Oral Presentation 41st Lorne Genome Conference 2020

Genome-wide discovery of translation control mechanisms (#14)

Yoshika Janapala 1 , Nikolay Shirokikh 1 , Attila Horvath 1 , Qi Zhang 2 , Chen Davidovich 2 , Stuart Archer 2 , Traude Beilharz 2 , Thomas Preiss 1
  1. John Curtin School of Medical Research, ANU, John Curtin School of Medical Research, Acton, ACT, Australia
  2. Monash University, Melbourne, VIC, Australia

The control of mRNA translation into proteins is critical for the adaptation of eukaryotic cells to environmental changes and stress conditions.Glucose starvation in yeast is one of the prototypical eukaryotic stresses. The early translation-based responses to glucose starvation are critically important to trigger the subsequent events leading to transcriptional reprogramming, but the involved mRNAs and the mechanisms of their selective regulation remain obscure.

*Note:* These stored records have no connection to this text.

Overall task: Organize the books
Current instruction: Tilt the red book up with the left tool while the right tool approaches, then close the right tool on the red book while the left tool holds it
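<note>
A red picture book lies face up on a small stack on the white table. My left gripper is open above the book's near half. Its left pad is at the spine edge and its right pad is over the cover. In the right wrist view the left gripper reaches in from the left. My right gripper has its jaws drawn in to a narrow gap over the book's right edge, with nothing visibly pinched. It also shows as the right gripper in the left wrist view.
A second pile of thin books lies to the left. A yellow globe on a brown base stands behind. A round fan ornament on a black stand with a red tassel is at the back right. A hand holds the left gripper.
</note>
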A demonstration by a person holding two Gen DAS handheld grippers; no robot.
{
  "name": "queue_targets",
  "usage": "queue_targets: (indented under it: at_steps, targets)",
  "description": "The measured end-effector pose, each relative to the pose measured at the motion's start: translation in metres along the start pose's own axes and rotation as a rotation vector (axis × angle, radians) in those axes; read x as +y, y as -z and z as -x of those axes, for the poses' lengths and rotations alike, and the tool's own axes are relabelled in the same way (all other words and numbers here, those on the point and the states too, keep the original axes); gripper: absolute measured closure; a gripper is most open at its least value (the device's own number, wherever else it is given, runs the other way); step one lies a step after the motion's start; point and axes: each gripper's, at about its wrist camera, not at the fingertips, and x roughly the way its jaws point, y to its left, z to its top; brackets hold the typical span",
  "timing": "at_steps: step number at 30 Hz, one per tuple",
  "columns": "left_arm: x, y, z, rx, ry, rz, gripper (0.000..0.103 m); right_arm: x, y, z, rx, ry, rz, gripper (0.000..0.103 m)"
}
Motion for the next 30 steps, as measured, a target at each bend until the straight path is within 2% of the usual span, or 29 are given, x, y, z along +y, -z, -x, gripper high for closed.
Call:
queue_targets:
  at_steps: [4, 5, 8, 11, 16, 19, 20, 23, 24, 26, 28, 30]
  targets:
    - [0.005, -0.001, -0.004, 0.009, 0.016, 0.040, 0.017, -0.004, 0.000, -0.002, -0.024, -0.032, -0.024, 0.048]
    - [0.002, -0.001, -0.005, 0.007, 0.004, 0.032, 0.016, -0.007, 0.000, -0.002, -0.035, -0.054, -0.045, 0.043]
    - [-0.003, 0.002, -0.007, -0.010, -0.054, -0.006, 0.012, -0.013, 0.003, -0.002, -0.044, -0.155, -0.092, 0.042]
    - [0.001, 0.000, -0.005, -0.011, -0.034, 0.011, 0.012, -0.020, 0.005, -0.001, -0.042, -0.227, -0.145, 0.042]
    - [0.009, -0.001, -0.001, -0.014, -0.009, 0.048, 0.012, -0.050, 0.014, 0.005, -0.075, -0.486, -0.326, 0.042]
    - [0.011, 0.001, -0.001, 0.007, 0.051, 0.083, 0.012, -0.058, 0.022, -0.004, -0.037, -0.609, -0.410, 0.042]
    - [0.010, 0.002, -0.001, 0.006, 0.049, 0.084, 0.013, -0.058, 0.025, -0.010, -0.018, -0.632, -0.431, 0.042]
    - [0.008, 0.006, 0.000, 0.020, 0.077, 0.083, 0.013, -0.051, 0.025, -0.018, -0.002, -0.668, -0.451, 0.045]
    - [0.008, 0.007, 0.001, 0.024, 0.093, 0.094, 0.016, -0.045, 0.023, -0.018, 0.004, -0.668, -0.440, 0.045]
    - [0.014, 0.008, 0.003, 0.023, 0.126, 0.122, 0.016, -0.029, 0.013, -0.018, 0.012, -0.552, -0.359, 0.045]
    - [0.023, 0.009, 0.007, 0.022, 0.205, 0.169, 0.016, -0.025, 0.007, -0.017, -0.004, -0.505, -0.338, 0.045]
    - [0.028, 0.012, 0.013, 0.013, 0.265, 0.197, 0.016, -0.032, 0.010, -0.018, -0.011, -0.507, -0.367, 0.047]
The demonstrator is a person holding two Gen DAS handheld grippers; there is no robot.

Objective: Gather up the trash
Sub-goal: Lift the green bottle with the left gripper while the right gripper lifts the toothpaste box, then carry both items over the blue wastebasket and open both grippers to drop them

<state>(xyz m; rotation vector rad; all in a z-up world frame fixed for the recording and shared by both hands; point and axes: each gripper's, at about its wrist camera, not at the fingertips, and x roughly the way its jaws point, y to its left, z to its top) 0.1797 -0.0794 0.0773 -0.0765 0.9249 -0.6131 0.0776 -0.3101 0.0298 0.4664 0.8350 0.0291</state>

We analysed glucose-specific translational control by Translation Complex Profile sequencing (TCP-seq). TCP-seq measures the footprints of ribosomal complexes along mRNA using a combination of in vivo fixation, complex purification and high-throughput sequencing. Here, to dissect different aspects of translation regulation, we separately recorded footprints of single ribosomes and disomes. We furthermore sequenced footprints of three distinct complexes involving small ribosomal subunits (SSU), those derived from polysomes or ‘singular’ subunits in solution, as well as those that selectively contained the scanning translation initiation factor eIF4A. Under starvation and globally suppressed protein biosynthesis, we observe an increased level of translation of many glucosynthetic mRNAs, such as encoding glucokinase, hexokinase, 3-phosphoglycerate kinase. Increased disome frequencies confirm alteration of the translation rate of these mRNAs. Comparing SSU footprint densities in the translated and singular SSU-bound mRNA fractions, we detect influence of rapid mRNA degradation early into the stress. We further observe many eIF4A-containing complexes in the 5'UTRs (as expected), while others are scattered across the coding sequences or 3'UTRs. A subset of mRNAs active under glucose starvation exhibits scarcer eIF4A binding, possibly leading to a different scanning mode.

Overall, our data uncovers a complex picture of rapid translational changes and presents a collection of transcripts involved in the acute response to stress. It suggests, early in the response major pathways are involved in the translational control, mRNAs are degraded or preserved and their translation, selectively shut down, unperturbed or upregulated.